> **YOUR ASSIGNMENT**
The answer must be every line of the records in which the string "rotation" appears.

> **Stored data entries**
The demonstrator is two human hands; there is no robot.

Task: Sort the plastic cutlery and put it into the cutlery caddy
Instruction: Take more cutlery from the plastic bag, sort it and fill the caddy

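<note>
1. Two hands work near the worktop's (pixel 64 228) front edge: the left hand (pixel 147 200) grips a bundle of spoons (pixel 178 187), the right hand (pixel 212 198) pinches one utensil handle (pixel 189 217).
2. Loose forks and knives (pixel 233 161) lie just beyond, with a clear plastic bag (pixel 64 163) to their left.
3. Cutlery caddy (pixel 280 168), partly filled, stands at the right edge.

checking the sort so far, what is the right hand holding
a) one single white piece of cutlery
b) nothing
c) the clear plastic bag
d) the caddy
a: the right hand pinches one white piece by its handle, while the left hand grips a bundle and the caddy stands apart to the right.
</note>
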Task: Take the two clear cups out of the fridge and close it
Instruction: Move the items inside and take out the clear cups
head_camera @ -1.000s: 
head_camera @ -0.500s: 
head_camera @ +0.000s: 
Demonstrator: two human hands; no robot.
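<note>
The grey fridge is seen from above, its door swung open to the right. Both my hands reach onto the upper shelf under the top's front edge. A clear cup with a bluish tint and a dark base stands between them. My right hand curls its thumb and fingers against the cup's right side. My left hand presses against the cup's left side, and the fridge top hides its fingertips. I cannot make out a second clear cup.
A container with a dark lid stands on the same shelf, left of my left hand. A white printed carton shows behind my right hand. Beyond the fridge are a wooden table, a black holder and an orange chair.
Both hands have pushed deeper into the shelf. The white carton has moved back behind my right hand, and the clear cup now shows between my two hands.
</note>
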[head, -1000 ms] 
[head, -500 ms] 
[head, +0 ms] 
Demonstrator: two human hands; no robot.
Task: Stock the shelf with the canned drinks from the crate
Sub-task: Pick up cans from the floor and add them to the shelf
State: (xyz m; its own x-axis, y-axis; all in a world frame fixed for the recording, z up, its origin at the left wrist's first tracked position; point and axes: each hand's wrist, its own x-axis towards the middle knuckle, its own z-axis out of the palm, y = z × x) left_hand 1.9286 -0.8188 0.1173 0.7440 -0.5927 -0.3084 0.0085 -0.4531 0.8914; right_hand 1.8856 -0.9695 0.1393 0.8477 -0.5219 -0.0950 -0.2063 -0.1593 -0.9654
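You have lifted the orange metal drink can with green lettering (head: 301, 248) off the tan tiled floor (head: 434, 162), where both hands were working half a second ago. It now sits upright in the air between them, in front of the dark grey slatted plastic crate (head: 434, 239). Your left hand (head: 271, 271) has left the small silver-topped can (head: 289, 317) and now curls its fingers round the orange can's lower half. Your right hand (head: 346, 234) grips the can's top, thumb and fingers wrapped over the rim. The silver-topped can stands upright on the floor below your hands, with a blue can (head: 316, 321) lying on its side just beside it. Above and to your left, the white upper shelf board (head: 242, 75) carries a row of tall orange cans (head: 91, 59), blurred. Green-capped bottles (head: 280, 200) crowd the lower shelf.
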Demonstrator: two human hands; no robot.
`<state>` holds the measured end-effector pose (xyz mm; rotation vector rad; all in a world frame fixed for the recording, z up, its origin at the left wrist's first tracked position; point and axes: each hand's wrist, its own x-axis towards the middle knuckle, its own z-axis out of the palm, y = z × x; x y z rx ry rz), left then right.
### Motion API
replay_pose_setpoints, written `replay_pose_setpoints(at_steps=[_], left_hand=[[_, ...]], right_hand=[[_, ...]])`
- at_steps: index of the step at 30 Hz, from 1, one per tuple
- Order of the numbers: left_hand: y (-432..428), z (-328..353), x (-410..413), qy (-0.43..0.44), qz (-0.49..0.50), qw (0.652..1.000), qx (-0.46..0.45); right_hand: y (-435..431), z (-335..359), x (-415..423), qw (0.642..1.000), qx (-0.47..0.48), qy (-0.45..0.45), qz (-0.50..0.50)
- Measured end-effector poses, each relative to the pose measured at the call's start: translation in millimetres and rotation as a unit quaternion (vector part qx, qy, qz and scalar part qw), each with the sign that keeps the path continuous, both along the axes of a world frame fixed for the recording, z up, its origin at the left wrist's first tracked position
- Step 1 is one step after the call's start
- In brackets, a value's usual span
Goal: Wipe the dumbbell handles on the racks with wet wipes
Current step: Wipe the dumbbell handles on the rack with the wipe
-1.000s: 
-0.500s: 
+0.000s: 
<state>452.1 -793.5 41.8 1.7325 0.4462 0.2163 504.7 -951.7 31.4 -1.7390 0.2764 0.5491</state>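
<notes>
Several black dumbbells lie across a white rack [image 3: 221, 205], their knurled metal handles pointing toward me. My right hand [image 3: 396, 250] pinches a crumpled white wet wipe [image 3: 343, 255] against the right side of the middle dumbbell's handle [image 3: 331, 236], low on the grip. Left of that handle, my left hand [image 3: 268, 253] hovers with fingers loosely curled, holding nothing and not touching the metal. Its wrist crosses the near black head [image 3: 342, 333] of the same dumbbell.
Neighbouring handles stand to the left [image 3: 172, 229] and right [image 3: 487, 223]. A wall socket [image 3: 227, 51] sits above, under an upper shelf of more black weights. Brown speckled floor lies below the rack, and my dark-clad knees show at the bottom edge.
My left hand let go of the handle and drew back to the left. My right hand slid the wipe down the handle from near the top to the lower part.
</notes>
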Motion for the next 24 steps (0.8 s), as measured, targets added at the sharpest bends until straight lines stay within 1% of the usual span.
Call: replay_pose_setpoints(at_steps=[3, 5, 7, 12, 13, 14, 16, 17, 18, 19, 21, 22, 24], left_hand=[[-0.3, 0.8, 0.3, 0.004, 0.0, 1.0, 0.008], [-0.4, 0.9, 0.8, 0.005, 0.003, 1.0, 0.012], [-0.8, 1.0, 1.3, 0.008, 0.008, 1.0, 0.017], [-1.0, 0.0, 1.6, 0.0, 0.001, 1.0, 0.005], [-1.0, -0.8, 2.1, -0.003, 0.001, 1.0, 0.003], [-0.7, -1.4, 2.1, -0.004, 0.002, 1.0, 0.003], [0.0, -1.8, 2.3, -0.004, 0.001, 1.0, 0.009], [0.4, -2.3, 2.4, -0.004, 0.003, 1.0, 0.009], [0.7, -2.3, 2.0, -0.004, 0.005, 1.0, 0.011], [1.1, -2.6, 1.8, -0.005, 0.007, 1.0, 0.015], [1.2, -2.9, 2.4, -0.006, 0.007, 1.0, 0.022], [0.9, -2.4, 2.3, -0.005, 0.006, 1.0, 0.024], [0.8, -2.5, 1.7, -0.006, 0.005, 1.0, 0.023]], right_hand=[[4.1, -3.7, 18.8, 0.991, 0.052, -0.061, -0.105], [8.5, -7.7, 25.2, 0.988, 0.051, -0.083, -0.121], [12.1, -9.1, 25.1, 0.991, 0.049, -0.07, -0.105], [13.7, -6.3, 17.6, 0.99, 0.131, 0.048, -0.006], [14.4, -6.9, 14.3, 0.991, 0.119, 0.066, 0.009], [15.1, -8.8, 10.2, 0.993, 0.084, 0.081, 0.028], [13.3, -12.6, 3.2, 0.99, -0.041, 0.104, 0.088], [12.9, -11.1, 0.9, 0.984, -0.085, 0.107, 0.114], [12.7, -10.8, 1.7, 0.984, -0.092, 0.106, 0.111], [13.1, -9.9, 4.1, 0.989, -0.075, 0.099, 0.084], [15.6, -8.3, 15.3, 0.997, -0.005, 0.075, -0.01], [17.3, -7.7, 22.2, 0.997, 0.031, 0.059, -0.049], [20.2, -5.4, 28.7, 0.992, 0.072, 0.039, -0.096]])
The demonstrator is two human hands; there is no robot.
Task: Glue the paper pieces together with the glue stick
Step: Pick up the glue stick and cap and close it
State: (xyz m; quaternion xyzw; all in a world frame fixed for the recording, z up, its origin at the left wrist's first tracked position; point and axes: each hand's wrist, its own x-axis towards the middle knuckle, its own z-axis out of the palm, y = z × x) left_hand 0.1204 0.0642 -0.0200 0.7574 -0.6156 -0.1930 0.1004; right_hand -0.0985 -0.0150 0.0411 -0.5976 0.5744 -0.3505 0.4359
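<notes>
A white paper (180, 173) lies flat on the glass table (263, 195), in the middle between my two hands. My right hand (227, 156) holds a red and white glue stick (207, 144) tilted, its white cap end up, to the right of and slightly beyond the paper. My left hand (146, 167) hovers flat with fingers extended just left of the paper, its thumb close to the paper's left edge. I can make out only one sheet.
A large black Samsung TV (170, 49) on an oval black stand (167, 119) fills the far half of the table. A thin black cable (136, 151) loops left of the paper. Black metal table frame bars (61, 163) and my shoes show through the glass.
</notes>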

> **RESPONSE AREA**
`<state>` holds the measured end-effector pose (xyz mm; rotation vector rad; all in a world frame fixed for the recording, z up, its origin at the left wrist's first tracked position; point and axes: each hand's wrist, its own x-axis towards the middle knuckle, its own z-axis out of the palm, y = z × x; x y z rx ry rz), left then right.
- Measured end-effector poses, each relative to the pose measured at the call's start: translation in millimetres and rotation as a unit quaternion (vector part qx, qy, qz and scalar part qw), each with the sign that keeps the path continuous, both along the axes of a world frame fixed for the recording, z up, its origin at the left wrist's first tracked position

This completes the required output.